There are not many voices I would recognize under those conditions—just family and maybe three or four colleagues and friends—and I guess it says something about how close I’d become to Toshio over the years that I picked out his voice immediately. Smiling, I kicked back in my chair.

“I can’t hear you, Toshio. Speak up.”

The line broke up again, Toshio’s fragmented words reaching me faintly, like some indecipherable code. I’d held more than a few of these conversations with Toshio since he was appointed UN special envoy to Afghanistan. He spent half his life in places where a portable satellite-telephone was not a luxury item but a piece of equipment as essential as a four-wheel drive or a guard with a gun.

“Sam.” His voice emerged from the static. There was some more that I missed, and then, “Abatan.”

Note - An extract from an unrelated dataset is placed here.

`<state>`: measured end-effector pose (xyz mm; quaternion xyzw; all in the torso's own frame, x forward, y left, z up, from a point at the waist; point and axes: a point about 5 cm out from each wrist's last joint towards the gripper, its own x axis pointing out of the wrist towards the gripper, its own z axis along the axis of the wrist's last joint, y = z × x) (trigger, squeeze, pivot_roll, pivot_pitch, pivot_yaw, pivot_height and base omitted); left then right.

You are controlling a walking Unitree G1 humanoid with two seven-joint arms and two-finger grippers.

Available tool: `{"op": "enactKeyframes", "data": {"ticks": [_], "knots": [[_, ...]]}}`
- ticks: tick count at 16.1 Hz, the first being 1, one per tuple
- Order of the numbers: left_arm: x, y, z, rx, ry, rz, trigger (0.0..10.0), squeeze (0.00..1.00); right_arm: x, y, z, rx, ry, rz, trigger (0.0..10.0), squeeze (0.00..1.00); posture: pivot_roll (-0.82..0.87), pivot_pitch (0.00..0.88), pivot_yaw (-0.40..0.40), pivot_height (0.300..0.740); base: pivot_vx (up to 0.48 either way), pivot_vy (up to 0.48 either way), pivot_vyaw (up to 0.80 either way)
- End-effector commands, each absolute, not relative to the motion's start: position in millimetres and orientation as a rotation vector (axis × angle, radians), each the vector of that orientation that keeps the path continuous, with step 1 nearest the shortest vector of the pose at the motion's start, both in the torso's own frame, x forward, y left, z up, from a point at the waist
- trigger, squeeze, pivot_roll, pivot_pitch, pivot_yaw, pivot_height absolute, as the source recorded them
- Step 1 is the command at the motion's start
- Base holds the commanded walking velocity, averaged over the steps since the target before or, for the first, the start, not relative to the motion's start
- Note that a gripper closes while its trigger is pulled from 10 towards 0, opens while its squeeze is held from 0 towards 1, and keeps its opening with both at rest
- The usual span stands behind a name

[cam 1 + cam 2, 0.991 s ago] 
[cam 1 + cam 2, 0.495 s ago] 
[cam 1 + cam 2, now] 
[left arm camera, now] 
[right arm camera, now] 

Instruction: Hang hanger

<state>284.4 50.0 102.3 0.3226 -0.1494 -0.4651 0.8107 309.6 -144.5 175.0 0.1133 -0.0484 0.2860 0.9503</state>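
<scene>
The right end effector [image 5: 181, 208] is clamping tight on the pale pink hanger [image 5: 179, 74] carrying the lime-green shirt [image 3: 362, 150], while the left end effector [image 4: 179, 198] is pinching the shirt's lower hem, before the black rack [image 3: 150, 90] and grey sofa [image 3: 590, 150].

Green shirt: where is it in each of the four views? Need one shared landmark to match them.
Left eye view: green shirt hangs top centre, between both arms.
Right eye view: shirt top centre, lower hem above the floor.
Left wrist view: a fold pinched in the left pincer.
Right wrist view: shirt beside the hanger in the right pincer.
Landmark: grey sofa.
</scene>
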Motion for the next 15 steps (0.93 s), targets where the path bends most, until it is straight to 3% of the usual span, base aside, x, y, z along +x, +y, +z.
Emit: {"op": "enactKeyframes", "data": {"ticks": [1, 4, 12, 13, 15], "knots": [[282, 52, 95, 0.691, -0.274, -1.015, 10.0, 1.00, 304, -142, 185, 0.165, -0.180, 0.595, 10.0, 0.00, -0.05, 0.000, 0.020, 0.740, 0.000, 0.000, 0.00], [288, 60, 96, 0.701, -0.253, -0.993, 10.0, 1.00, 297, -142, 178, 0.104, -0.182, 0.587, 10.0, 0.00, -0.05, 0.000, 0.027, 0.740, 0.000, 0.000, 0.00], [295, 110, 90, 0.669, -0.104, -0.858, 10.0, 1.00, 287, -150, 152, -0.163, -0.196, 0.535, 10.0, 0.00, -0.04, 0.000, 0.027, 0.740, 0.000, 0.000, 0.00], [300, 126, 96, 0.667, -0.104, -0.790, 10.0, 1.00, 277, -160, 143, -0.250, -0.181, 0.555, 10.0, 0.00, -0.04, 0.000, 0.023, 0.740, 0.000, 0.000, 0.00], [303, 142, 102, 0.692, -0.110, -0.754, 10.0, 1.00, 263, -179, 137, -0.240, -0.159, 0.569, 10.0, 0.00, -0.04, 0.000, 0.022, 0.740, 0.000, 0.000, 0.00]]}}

I took up my pen. Abatan was one of the UN-controlled refugee camps on the Pakistan border, a place to which we had recently sent out a relief medical team. One of the relief doctors, on sabbatical from her real job in New York, was my wife. I asked Toshio what the team needed, what inevitable bureaucratic and quasi-legal hassles they were having that I, as first deputy of UN Legal Affairs, could help straighten out.

“No,” he said. “Can’t contact—” And then the line faded.

I told Toshio I was losing him; I asked him again to speak up. His voice suddenly crested.

“The tribesmen went to Abatan. Into the camp.”

My pen froze over the notepad. The Afghan tribesmen should not have been anywhere near the camp; the Pakistani military guaranteed us full security.

“Who do you want me to speak to, Toshio? The Pakistani ambassador?”

For several seconds there was only static on the line, audio waves swelling, then receding. “Toshio?”

“I will find them,” he said. “I will contact them.”

“Who?” The Pakistani military? The Afghan tribesmen? I could hear the concern in his voice. Something was not right. I dropped my pen, then rose from behind my desk. “Who do you have to find? What’s going on out there?”

“Medical team,” he said, his voice breaking up. “Hostages.”

The line faded, crackled like gunfire, and was gone.